The Chinese curse of living in interesting times is upon us, but what the Chinese cannot understand is why we have wished this curse onto ourselves. And, even more shockingly, why are we so happy about it?

From the point of view of Beijing, Pakistan’s stability is of the utmost importance: not because the Chinese love us (this phrase is best left to fill official press releases) but because we happen to have a geography that fits into their plan for the next century, which they believe will have them on top of the hierarchy of nations. Trade routes are their lifeline. So are energy corridors. We happen to provide both.

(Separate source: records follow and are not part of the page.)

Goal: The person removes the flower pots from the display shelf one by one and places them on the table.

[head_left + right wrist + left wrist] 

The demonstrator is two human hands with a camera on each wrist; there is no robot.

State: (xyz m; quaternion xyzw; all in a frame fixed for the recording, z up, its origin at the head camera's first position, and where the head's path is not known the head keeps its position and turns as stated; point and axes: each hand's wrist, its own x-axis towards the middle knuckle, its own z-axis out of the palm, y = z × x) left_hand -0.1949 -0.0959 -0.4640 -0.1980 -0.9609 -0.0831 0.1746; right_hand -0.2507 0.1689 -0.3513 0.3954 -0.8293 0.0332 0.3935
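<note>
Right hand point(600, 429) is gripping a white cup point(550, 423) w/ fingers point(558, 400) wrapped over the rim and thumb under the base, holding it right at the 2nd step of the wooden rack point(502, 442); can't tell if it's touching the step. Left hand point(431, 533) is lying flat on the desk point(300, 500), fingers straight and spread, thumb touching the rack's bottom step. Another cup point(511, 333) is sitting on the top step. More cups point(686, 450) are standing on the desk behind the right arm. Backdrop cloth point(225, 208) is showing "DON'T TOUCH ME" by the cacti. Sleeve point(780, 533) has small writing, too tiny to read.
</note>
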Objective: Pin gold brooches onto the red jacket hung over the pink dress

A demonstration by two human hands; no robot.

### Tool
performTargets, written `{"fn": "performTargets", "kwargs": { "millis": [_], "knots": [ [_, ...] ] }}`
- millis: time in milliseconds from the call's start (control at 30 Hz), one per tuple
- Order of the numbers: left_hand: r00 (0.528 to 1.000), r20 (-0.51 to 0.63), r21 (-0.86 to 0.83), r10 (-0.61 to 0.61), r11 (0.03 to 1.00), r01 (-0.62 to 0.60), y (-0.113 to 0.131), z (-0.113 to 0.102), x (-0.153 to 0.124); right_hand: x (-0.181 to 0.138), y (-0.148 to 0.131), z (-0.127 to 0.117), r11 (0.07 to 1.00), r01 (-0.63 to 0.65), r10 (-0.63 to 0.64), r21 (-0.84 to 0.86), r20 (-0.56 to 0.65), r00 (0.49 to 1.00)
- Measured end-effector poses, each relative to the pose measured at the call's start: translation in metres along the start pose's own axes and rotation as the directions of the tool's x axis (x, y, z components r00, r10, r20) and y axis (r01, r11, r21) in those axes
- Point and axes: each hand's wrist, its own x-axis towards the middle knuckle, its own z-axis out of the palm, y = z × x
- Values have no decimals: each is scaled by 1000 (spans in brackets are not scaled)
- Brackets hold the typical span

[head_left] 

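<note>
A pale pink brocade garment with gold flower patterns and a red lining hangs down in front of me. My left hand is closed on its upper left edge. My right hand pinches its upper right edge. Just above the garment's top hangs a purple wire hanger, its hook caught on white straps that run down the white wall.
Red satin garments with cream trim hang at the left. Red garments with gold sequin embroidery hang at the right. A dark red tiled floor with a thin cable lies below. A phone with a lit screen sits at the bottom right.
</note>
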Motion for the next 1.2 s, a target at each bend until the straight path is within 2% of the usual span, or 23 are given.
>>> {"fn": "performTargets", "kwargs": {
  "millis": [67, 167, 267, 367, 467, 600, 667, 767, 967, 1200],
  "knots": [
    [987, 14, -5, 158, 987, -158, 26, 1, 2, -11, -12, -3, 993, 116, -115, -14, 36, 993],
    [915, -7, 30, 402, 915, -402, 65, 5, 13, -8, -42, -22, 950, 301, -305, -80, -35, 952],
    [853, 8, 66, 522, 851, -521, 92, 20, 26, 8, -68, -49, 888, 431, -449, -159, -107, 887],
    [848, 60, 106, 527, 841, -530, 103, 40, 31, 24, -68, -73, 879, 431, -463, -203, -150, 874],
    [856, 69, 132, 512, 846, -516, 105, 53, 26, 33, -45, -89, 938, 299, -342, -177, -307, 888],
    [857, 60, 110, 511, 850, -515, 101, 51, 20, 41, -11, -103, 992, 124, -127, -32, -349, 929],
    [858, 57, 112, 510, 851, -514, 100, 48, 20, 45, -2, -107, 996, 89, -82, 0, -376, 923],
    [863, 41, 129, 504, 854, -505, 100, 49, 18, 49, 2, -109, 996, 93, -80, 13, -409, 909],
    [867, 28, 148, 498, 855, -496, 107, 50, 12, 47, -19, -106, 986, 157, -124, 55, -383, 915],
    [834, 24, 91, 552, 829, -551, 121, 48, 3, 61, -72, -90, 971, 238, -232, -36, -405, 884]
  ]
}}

The shortest and best connectivity with the rest of the world which also allows them to develop the whole of their country by harnessing its vast landmass for more production – that’s what we are to the Chinese.

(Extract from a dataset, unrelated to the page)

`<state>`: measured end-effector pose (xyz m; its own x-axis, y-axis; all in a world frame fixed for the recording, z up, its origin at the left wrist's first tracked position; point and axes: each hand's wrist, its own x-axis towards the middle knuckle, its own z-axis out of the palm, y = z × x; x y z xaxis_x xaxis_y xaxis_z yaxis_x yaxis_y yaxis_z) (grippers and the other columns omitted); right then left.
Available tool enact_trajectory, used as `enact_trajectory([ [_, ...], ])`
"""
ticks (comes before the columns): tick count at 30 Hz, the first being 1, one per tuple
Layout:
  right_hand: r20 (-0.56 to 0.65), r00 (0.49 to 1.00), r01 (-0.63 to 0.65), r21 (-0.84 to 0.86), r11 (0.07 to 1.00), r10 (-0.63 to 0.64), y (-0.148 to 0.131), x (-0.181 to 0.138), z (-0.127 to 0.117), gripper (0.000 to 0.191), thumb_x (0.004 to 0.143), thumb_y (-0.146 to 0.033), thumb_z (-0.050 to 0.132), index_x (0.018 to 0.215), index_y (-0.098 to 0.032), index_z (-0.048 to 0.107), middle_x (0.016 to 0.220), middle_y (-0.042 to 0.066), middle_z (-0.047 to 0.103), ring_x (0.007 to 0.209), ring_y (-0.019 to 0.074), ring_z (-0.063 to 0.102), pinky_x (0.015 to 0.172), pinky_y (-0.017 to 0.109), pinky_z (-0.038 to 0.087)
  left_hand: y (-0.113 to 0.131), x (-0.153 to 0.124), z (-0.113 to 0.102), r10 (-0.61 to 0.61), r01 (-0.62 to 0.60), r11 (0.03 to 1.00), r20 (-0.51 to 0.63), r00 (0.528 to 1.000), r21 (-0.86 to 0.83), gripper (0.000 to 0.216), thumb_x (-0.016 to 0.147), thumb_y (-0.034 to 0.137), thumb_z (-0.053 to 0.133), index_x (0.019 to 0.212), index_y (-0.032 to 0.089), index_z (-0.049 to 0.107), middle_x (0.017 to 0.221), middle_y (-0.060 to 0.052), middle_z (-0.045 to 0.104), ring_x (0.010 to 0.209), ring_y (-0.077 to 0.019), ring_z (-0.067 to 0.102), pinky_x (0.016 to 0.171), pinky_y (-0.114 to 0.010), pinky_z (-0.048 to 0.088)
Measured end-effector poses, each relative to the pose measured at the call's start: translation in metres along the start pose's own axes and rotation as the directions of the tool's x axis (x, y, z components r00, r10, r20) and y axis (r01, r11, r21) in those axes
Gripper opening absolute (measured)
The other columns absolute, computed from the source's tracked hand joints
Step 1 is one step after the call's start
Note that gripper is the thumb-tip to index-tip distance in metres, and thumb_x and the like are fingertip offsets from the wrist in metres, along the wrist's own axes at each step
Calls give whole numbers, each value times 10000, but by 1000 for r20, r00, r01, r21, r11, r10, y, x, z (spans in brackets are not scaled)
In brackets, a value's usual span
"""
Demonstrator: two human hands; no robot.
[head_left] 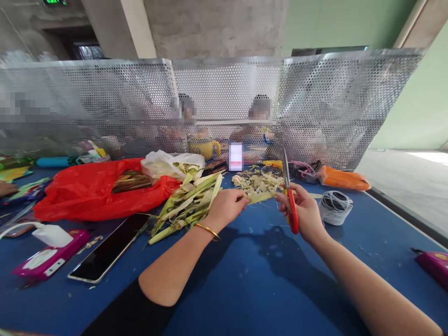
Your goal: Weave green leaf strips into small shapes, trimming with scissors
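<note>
My left hand (227, 205), with a gold bangle on its wrist, is closed on one end of a pale green leaf strip (261, 197) held level above the blue table (266, 275). My right hand (304, 209) grips red-handled scissors (290, 200), blades pointing up and away, and also touches the strip's other end. A pile of green and yellow leaf strips (187, 203) lies just left of my left hand. A heap of cut leaf scraps (257, 179) sits behind the strip.
A red plastic bag (94, 191) and a white bag (168, 163) lie at the left. A phone (108, 252) and a pink wipes pack (49, 259) are front left. A spool of white wire (335, 206), an orange pouch (341, 178) and a perforated metal screen (224, 98) with people behind it stand beyond.
</note>
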<state>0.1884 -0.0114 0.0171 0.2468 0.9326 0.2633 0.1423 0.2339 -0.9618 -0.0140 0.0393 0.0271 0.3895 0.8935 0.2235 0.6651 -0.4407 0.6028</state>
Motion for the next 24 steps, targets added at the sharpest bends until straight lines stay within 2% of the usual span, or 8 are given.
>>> enact_trajectory([
  [2, 15, 999, -46, -69, 997, 47, 1, 3, -4, 542, 641, -580, 715, 996, -204, 553, 575, -53, 507, 494, 125, 491, 437, 232, 386, -5, 3, -3, -90, 88, 996, -80, 993, -21, 286, 827, 364, 524, 615, 218, 650, 510, -2, 623, 508, -154, 573, 538, -243, 343],
  [6, 165, 980, -67, -246, 967, 109, 4, 6, -11, 478, 698, -586, 664, 965, -200, 571, 641, -39, 512, 553, 121, 476, 496, 234, 406, -14, 8, -9, -207, 194, 977, -191, 959, -83, 271, 800, 357, 550, 592, 214, 648, 497, -2, 622, 466, -144, 561, 519, -241, 340],
  [11, 374, 901, -74, -367, 927, 220, 4, 1, -10, 455, 761, -619, 582, 910, -190, 559, 634, -48, 462, 544, 112, 450, 472, 221, 381, -15, 9, -9, -252, 239, 968, -265, 931, -83, 274, 806, 371, 535, 616, 214, 654, 539, -13, 652, 482, -147, 582, 518, -240, 343],
  [15, 435, 876, -12, -413, 911, 209, 3, -3, -8, 436, 754, -603, 600, 902, -194, 572, 580, -63, 439, 513, 108, 424, 450, 215, 336, -12, 8, 1, -232, 211, 971, -227, 946, -113, 287, 805, 371, 536, 590, 212, 639, 537, -16, 654, 479, -151, 600, 525, -244, 367],
  [19, 408, 893, 10, -442, 897, 191, 4, -4, -5, 405, 776, -592, 576, 874, -199, 569, 574, -66, 419, 493, 102, 408, 436, 210, 308, -8, 6, 12, -226, 194, 953, -124, 966, -231, 275, 795, 365, 551, 586, 206, 632, 617, -22, 691, 464, -141, 603, 509, -237, 388],
  [24, 366, 914, 7, -449, 894, 176, 6, -4, -1, 409, 793, -598, 545, 700, -203, 489, 506, -74, 372, 447, 89, 362, 417, 206, 268, -8, 6, 16, -235, 203, 945, -101, 967, -255, 277, 793, 346, 556, 571, 197, 628, 586, -21, 675, 458, -137, 591, 504, -233, 389],
])
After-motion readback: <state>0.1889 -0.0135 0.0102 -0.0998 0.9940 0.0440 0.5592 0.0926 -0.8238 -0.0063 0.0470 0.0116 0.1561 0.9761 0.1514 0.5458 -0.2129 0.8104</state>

For us, China is a friend in deed because we are always in need – of strategic wherewithal like nuclear cooperation; of vital diplomatic support to offset the Goliath in the east, India, and of investment from outside sources most of which, other than the Chinese, have become exceedingly risk-weary and therefore averse to putting their pretty penny in our land.

It is not a free lunch for us: modern-day China is too practical-minded to offer anything free. We are bordering on becoming China’s backyard where it would land its goods and elbow out ours. We are also getting recruited in a power game of a global scale that is likely to cut the world into Eastern and Western blocks precariously balanced on an uncertain nuclear threshold.

It is dangerous to be tied to the knee of a behemoth. Every move can shatter the bones. But we have few options except to cling on. China is a friendly giant whose embrace we feel comfortable in.

Logically, the mutuality of these interests should keep things stable between us and the Chinese. And this is how it is as well. Things are stable. Nobody wants to lose Chinese goodwill, their advice and of course their time-tested friendship and trust. From Maulana Fazlur Rehman to Ayaz Lateef Palejo, from Imran Khan to Nawaz Sharif and from retired generals to the serving ones, there is a stated consensus that China is holier than all external cows and must be treated as such too.

But logic also demands that we ought to demonstrate through our actions that we understand the Chinese sensitivities and, more important, realise that their global agenda presupposes a certain rationality on our part in our actions. Of late this presupposed rationality has gone up in smoke, leaving the Chinese on the verge of tearing their hair out over the bewildering speed at which we are journeying down into chaos, singing all the way.

From the Chinese point of view, there has not been a moment’s prudent silence in Pakistan ever since the CPEC has come to the fore. An engineered and provincialised internal controversy on how the western route is missing from the whole scheme was followed by endless political turmoil in the country threatening to unleash disorder that could affect the whole timetable of the CPEC.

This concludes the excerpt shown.